_AIM OF THE EXERCISE_. Please return, with no alterations, the lines below from the very first through the one that contains "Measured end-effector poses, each".
====================
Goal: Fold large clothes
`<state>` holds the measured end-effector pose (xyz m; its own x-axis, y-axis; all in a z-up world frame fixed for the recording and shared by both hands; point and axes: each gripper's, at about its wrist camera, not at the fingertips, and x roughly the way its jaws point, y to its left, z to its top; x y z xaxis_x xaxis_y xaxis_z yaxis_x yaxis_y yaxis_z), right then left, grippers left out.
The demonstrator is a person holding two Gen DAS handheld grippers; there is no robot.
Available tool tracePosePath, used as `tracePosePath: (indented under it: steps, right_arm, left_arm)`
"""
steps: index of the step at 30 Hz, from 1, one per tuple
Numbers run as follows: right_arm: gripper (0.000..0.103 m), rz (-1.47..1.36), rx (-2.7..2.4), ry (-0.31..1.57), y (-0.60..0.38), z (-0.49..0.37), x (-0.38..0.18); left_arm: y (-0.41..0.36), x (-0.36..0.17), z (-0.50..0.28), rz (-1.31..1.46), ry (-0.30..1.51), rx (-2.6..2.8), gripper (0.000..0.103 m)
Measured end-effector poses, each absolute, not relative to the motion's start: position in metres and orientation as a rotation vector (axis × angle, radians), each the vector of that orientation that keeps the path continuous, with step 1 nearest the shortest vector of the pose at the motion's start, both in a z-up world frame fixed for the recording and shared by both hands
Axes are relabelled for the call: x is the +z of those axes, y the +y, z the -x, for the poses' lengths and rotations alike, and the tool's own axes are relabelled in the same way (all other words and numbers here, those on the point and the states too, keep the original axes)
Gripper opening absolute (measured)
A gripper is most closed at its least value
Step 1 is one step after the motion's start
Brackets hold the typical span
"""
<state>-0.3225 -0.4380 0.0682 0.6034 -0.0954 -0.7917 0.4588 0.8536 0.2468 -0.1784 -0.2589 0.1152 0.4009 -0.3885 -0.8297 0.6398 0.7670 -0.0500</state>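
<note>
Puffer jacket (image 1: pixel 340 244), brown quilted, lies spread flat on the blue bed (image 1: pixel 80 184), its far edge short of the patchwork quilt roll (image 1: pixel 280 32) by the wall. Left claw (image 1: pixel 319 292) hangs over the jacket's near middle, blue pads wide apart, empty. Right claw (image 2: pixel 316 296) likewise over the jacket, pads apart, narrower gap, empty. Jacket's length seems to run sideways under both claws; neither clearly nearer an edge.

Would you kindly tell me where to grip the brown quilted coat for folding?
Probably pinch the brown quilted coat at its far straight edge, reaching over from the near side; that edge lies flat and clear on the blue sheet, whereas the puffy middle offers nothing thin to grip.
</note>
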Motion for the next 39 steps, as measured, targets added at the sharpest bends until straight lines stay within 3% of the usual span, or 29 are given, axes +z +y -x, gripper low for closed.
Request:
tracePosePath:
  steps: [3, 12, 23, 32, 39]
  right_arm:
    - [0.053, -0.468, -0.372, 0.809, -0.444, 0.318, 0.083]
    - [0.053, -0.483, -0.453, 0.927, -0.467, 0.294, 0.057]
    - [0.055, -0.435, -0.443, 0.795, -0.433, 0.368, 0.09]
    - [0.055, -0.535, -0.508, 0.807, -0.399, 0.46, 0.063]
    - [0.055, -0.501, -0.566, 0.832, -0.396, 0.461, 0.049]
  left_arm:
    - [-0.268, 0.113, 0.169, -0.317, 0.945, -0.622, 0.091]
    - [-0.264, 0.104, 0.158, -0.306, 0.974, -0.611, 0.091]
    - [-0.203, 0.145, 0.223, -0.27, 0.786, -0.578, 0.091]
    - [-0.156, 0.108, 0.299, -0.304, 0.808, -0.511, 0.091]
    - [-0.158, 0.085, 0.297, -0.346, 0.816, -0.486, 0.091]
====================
_EXERCISE RESPONSE_.
Goal: Fold large clothes
`<state>` holds the measured end-effector pose (xyz m; its own x-axis, y-axis; all in a z-up world frame fixed for the recording and shared by both hands; point and axes: each gripper's, at about its wrist camera, not at the fingertips, and x roughly the way its jaws point, y to its left, z to its top; x y z xaxis_x xaxis_y xaxis_z yaxis_x yaxis_y yaxis_z), right then left, grippers left out.
The demonstrator is a person holding two Gen DAS handheld grippers; there is no robot.
Available tool tracePosePath, used as `tracePosePath: (indented under it: steps, right_arm, left_arm)`
"""
steps: index of the step at 30 Hz, from 1, one per tuple
Numbers run as follows: right_arm: gripper (0.000..0.103 m), rz (-1.47..1.36), rx (-2.7..2.4), ry (-0.31..1.57), y (-0.60..0.38), z (-0.49..0.37), x (-0.38..0.18); left_arm: y (-0.41..0.36), x (-0.36..0.17), z (-0.50..0.28), rz (-1.31..1.46), ry (-0.30..1.51), rx (-2.6..2.8), gripper (0.000..0.103 m)
Measured end-effector poses, each absolute, not relative to the motion's start: position in metres and orientation as a rotation vector (axis × angle, radians), each the vector of that orientation that keeps the path continuous, with step 1 nearest the shortest vector of the pose at the motion's start, both in a z-up world frame fixed for the recording and shared by both hands

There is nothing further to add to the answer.